“Melissa Leandro uses textiles to evoke feelings of nostalgia, comfort, and lushness, drawing upon her memories of family homes, flea markets, and tropical landscapes. Though primarily made of fibers, her works also operate as photographs, drawings, maps, portraits, and paintings. Leandro masterfully combines multiple processes – jacquard weaving, embroidery, cyanotypes, and more – to create singular textiles reflective of her complex perspective and lived experiences.” – Mia Lopez, Independent Curator, Chicago
“Leandro’s focus on history, both her own and a collective history, allows her to create thoughtful work that engages people in different ways.” – Jade Powers, Assistant Curator, The Kemper Museum of Contemporary Art
In Melissa Leandro’s practice, she explores her cultural identity and family memories, creating vibrant, layered textile works that are rich in topographical texture and infused with both drawn and collected imagery. Her pieces are crafted using a blend of traditional and non-traditional techniques, including needlework, quilting, weaving, and dyeing. Through these processes, she reflects on personal moments from daily life while channeling thoughts of family history, childhood fantasies, and nostalgic cultural ephemera. Her work is shaped by both past and present experiences, particularly memories of her mother’s work as a housekeeper in Miami, her grandparents’ rural farm in Costa Rica, and her father’s career as a construction worker and builder. She views her practice as a platform for expressing her hybrid culture as a first-generation US Latinx artist, navigating between Miami, Chicago, and beyond.

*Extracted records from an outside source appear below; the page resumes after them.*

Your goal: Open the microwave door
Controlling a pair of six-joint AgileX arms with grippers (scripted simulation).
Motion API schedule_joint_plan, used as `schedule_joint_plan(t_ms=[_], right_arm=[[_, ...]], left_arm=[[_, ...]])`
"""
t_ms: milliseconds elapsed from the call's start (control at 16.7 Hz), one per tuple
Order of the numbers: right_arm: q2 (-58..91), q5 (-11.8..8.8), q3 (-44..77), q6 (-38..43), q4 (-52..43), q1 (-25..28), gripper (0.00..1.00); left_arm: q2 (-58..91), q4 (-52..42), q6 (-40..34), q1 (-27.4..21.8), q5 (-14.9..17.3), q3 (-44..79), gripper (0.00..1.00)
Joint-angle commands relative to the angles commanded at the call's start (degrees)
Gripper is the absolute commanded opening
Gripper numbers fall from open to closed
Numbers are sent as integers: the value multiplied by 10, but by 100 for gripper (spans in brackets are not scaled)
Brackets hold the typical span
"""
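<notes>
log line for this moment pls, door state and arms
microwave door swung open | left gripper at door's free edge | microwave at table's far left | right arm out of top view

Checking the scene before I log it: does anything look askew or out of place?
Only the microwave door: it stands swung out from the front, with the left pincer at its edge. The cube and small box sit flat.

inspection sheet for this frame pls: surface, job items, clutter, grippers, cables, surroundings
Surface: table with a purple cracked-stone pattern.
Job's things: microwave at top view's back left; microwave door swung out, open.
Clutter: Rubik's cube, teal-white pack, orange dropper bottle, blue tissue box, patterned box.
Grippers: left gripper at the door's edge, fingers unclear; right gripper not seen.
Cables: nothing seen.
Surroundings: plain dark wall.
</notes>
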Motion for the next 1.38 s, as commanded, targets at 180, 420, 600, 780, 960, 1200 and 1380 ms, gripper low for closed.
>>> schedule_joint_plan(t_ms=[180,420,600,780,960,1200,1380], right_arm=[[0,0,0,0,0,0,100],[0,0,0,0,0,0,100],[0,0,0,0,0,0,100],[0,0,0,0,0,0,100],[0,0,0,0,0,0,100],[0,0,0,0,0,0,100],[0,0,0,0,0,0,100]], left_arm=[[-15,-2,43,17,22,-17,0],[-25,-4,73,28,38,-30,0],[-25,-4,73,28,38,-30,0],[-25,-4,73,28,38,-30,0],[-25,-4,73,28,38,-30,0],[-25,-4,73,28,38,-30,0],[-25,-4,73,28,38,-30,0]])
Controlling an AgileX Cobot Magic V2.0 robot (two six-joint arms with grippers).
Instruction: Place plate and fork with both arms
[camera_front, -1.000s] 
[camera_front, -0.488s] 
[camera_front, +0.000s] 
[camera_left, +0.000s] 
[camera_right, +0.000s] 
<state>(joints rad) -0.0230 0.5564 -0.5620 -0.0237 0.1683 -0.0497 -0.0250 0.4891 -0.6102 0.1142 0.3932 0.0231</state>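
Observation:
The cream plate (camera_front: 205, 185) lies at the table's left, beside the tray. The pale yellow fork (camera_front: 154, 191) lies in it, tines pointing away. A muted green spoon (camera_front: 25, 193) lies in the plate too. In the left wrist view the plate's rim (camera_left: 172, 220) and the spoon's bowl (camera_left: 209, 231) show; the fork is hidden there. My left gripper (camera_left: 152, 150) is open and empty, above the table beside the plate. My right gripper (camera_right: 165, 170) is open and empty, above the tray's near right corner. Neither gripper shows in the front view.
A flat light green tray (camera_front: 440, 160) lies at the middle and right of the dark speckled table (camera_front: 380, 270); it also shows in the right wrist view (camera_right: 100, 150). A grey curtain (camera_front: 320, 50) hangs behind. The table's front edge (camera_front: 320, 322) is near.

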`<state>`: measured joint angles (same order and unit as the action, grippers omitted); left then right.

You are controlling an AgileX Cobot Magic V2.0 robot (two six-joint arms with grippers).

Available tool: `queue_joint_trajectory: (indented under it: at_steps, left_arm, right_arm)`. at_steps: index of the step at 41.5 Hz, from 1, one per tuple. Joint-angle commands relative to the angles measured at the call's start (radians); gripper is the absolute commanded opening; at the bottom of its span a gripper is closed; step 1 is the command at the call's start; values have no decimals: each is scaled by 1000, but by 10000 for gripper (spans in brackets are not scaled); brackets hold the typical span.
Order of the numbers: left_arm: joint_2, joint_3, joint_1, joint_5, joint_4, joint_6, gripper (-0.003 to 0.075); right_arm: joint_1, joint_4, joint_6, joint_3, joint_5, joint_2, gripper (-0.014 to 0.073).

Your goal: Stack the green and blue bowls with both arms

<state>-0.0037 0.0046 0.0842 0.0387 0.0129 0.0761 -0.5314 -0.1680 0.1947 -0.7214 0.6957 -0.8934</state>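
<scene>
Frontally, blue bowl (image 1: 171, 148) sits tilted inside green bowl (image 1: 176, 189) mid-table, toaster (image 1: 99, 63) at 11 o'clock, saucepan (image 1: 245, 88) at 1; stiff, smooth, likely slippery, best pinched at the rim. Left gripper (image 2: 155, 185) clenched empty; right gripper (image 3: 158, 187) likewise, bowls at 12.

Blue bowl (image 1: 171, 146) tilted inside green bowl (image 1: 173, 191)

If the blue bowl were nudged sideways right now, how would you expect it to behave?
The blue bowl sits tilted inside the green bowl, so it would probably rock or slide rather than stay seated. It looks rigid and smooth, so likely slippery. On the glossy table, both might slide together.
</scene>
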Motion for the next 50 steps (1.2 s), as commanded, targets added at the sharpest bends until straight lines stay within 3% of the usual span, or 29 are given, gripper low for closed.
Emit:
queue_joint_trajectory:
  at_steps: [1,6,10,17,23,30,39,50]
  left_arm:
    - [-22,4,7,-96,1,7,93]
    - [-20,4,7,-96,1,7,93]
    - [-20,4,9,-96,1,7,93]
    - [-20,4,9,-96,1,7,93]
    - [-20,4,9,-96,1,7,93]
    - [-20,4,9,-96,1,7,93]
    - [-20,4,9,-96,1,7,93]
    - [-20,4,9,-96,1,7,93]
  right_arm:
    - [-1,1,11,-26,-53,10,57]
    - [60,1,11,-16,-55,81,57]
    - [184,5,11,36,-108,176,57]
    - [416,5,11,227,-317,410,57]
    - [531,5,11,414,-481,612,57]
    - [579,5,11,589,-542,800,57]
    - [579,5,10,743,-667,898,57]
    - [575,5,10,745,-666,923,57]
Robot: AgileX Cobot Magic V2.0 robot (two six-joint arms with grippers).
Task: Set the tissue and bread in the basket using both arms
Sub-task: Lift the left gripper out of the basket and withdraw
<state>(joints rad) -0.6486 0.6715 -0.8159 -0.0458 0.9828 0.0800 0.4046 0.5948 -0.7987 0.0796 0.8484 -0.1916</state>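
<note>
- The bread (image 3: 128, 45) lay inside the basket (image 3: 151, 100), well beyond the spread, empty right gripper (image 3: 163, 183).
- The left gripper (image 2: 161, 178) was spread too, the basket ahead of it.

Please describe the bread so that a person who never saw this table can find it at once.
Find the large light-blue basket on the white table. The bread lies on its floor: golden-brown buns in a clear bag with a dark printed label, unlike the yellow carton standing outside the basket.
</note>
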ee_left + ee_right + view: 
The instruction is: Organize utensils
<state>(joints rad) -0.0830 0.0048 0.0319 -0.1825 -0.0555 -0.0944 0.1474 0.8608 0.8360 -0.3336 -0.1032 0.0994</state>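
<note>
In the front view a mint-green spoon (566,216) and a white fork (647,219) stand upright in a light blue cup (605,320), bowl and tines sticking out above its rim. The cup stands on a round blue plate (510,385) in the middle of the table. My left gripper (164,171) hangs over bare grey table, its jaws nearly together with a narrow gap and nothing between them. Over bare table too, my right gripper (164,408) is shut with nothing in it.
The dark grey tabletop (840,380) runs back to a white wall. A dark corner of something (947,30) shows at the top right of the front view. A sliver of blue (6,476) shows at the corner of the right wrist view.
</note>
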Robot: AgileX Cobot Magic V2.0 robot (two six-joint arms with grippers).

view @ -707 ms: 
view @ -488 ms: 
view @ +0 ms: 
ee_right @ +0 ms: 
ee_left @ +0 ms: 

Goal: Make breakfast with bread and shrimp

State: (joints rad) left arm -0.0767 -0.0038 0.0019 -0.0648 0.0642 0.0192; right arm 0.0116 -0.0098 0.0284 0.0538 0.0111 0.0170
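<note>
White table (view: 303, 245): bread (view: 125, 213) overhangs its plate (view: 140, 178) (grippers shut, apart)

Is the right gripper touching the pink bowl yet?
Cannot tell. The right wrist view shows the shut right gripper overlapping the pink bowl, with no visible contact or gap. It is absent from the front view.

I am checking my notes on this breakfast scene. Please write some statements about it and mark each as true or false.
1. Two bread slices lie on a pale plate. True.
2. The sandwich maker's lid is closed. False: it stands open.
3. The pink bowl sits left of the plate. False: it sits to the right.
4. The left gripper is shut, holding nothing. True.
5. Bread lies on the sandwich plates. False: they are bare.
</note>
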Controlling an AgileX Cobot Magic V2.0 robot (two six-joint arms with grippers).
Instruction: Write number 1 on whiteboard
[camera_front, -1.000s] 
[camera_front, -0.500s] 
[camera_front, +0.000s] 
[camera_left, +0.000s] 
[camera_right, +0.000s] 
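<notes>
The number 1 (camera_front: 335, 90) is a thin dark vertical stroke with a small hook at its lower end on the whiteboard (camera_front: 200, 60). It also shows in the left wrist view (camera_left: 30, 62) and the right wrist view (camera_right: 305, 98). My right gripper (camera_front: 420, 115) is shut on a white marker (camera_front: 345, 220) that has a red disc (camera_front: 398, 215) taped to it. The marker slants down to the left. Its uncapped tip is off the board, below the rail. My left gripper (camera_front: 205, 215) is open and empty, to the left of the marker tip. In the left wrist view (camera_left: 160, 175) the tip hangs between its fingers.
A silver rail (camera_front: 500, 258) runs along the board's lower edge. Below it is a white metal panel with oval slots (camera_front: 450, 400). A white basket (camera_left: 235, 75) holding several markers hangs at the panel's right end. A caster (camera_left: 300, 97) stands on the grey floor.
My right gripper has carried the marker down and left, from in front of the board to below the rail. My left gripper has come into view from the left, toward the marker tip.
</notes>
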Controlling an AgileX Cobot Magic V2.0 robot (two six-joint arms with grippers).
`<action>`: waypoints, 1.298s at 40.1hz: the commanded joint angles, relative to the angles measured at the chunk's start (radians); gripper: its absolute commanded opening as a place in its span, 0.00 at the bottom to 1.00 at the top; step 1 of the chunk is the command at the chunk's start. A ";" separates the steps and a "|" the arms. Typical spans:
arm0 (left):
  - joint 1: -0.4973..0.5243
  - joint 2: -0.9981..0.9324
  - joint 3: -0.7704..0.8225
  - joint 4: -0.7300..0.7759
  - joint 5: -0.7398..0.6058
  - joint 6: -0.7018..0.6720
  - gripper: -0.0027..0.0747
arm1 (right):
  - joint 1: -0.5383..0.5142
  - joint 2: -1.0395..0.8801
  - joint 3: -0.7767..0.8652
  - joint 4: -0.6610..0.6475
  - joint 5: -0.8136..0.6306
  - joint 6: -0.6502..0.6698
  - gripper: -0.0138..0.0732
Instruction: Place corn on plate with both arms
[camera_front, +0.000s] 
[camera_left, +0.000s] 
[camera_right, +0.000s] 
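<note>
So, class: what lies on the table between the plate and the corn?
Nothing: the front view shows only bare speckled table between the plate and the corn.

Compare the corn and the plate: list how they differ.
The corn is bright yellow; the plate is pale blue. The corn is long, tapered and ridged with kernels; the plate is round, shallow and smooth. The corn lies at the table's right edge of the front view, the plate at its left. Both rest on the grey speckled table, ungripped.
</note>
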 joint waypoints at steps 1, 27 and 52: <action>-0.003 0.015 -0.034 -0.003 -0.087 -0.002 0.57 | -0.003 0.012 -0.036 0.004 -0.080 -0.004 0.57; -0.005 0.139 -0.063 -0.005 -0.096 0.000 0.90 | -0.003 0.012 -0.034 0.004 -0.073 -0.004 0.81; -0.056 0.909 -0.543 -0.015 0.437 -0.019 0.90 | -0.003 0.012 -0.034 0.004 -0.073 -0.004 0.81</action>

Leandro’s pieces serve as embodiments of an imaginary oasis— a refuge that exists between reality and disillusionment. These artworks provide her with a space to rest and seek peace, offering a temporary escape from the social frustrations she observes in her urban environment. Through their creation, she can momentarily withdraw from the chaos around her. The textiles she creates often depict lush, flourishing landscapes—grasslands, rainforests, and blooming wild plants. Recurring floral motifs extend beyond the confines of the frame, creating environments without horizon lines, perspective, or clear endpoints. These elements reflect an imagined biodiversity, blending a fabricated relationship with nature. This tension is especially visible in her use of synthetic, appliquéd flowers—plastic imitations that are distinctly artificial and lifeless, yet were a constant presence in her childhood home as inexpensive, mass-produced décor.
Leandro’s woven scenes are often interrupted by patches of cut, sun-printed, and dyed fabric, which disrupt the integrity of the woven surface. The act of cutting holes in the fabric and then slowly mending them feels symbolic of her process of healing and reconciliation with the fragmentation she experiences in her life. Similarly, she uses bold brush strokes of shiny reflective foil to block out large sections of imagery, further disrupting the visual flow. Her relationship with nature has been distant, marked more by observation than direct interaction. Instead, she is confronted daily by the frustrations of trash-filled streets and neglected, underfunded neighborhoods in her city—experiences that inform the emotional landscape of her work.
Her interests have led her to explore large concepts of herpetology, entomology, and conservation, while simultaneously deepening her fascination with bioactive terrarium ecosystems. These small, self-sustaining environments can either thrive or quickly deteriorate depending on her care, or lack thereof. This dynamic of growth, change, and decay mirrors her own life, her art, and the city she inhabits. The resulting works she creates are an accumulation of dyed and printed residues, layered textures, and patches that evoke idyllic spaces—lush, thriving, and fictional paradises where both she and her audience can retreat. Through the process of constructing and maintaining these bioactive terrariums—sometimes by unintentionally damaging them—she finds a sense of control. This control, while limited to a small, contained ecosystem, stands in contrast to the external forces she cannot influence in the same way.
Leandro sees her artistic practice as a way to confront these complex emotions by exploring themes of control, vulnerability, and resilience. Ultimately, her work serves as a personal meditation on the fragility of life and the constant interplay between creation and decay, offering a place for both her and her audience to pause, reflect, and find solace in the process.